Mia unclipped her seat belt and tugged at the door latch desperately. The door wouldn’t open, its frame bent from the collision. “It’s stuck,” she shouted back as she pushed, putting her weight into it. “It won’t open!”
“Get it open now or we’re dead,” Corben yelled as he fired out his window again, peppering the street around them with bullets, buying them a few more seconds. “Ramez, get out of the car, away from the street,” he ordered. He edged upwards for a peek over the headrest of his seat, towards the back of the car, and saw the tips of Ramez’s fingers poking up from the back, shivering nervously. “Ramez,” he shouted again, but the assistant professor didn’t answer him, instead muttering something angrily in Arabic that Corben couldn’t make out.
Mia slammed her shoulder into the door and it groaned open a couple of inches. She kicked and pushed at it until it was wide enough for them to climb out. “Okay,” she screamed.

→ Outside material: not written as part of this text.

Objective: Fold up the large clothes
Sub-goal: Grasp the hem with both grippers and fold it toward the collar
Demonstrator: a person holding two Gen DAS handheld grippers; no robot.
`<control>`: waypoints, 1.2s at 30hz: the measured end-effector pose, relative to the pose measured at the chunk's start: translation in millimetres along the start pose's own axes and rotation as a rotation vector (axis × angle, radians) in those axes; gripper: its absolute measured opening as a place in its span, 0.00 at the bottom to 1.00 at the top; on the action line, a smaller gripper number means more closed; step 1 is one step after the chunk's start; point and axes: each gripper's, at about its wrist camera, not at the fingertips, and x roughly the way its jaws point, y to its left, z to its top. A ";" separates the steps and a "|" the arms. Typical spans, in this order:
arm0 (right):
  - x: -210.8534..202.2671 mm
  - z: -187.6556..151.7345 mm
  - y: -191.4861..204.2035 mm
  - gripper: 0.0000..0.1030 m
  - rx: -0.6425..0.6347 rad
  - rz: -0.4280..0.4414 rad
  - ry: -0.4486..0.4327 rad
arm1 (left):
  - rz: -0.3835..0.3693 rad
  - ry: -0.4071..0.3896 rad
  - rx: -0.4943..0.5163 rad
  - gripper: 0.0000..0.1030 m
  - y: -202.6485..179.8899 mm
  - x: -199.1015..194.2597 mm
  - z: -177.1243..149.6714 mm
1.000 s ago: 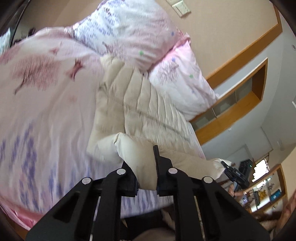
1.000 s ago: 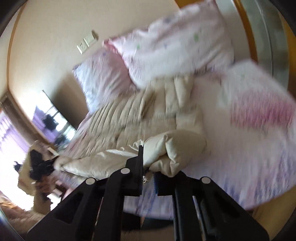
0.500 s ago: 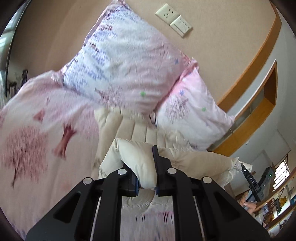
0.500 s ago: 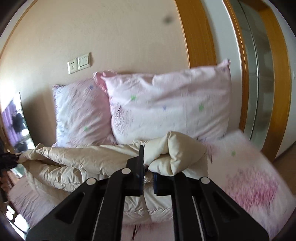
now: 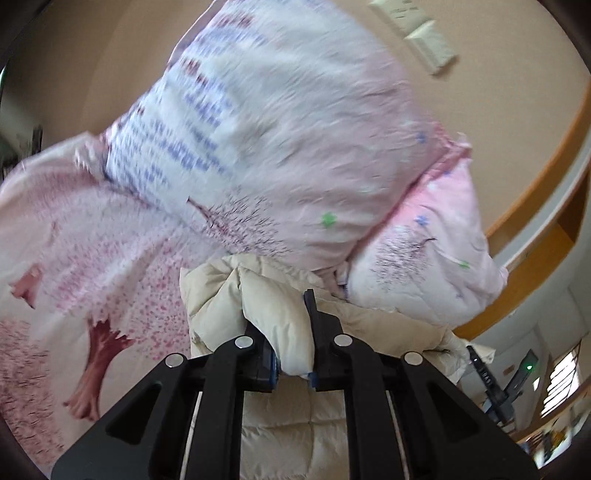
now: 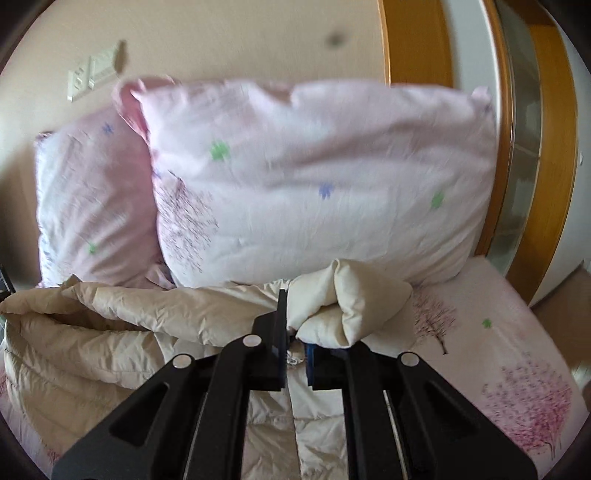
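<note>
Bedroom with a beige wall [image 6: 240,33], wall switch plates [image 6: 92,75] above the headboard end, wood-trimmed frames [image 6: 417,40] to one side. Bed covered in a pink sheet [image 6: 517,369] printed with pink blossom trees. Two pink-and-white pillows propped against the wall: a large pillow [image 6: 317,177] in front, a smaller pillow [image 6: 92,206] tucked behind and beside it. Both pillows directly ahead of the grippers, close beyond the raised garment edge. In the left wrist view, motion-blurred; shelving and clutter dimly visible at far right, too small to identify.

Cream quilted down jacket [image 6: 110,332] spread on the sheet at the foot of the pillows, puffy, stitched in horizontal channels, wrinkled along the lifted fold. Near edge drawn up and doubled over the rest, stretched as a long ridge between the two grippers. One bunched corner pinched tight in the left gripper [image 5: 293,354], jaws clenched on the padded fabric, which bulges out above the fingers. Other corner caught in the right gripper [image 6: 295,350], jaws nearly closed on a thin bit of cloth, a rolled lump of padding spilling to the right over the finger.
</note>
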 end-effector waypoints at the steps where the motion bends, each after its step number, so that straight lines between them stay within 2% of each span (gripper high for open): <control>1: 9.9 0.1 -1.1 0.08 0.012 -0.001 0.017 | -0.001 0.007 -0.016 0.10 4.3 6.5 0.6; 5: 45.3 -1.8 -4.2 0.09 0.059 0.002 0.104 | -0.021 0.042 -0.070 0.10 17.5 31.2 3.8; 7: 64.7 -3.6 -7.9 0.12 0.095 0.007 0.164 | -0.030 0.061 -0.091 0.10 21.5 40.4 6.0; 12: 92.1 -2.1 -30.5 0.39 0.281 0.114 0.270 | -0.064 0.098 -0.157 0.17 30.4 53.4 10.8; 15: 91.8 -0.7 -48.0 0.45 0.377 0.179 0.268 | -0.116 0.101 -0.202 0.28 35.1 49.2 15.3; 18: 76.3 0.3 -66.8 0.52 0.399 0.158 0.213 | -0.147 0.045 -0.200 0.49 37.3 29.6 19.3; 19: 71.1 -0.4 -73.1 0.52 0.399 0.139 0.199 | -0.137 0.011 -0.183 0.58 37.9 19.4 20.3; 20: 67.9 -1.2 -77.3 0.52 0.400 0.128 0.197 | -0.119 -0.007 -0.172 0.60 38.4 13.5 21.1; 24: 61.3 -10.7 -96.9 0.52 0.406 0.087 0.250 | -0.025 0.027 -0.164 0.60 45.6 6.0 17.8; 27: 65.2 -23.3 -106.6 0.52 0.402 0.092 0.299 | 0.051 0.075 -0.124 0.60 48.3 9.7 7.4; 31: 70.7 -40.1 -112.8 0.49 0.430 0.118 0.355 | 0.062 0.126 -0.132 0.55 55.5 18.3 -6.0; 32: 72.6 -43.3 -112.3 0.42 0.433 0.129 0.364 | 0.063 0.137 -0.133 0.51 56.2 20.3 -8.9; 33: 74.3 -46.1 -111.4 0.28 0.433 0.142 0.373 | 0.064 0.145 -0.133 0.49 55.9 22.5 -11.4; 35: 74.0 -49.2 -106.5 0.15 0.423 0.171 0.376 | 0.054 0.159 -0.132 0.32 54.4 26.5 -16.3; 36: 73.9 -47.5 -105.4 0.11 0.415 0.171 0.366 | 0.044 0.165 -0.131 0.28 53.2 28.0 -18.0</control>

Corben herded her out frantically, yelling, “Get out and stay low,” as he fired a few more rounds before crawling across the seat behind her, head down, and slithering out of the car headfirst onto the sidewalk. “Ramez,” he shouted as he pounded on the back door. He craned his head up to look into the car, but had to duck down, cursing, as a volley of bullets crunched into the other side of the car and splattered against the wall behind him.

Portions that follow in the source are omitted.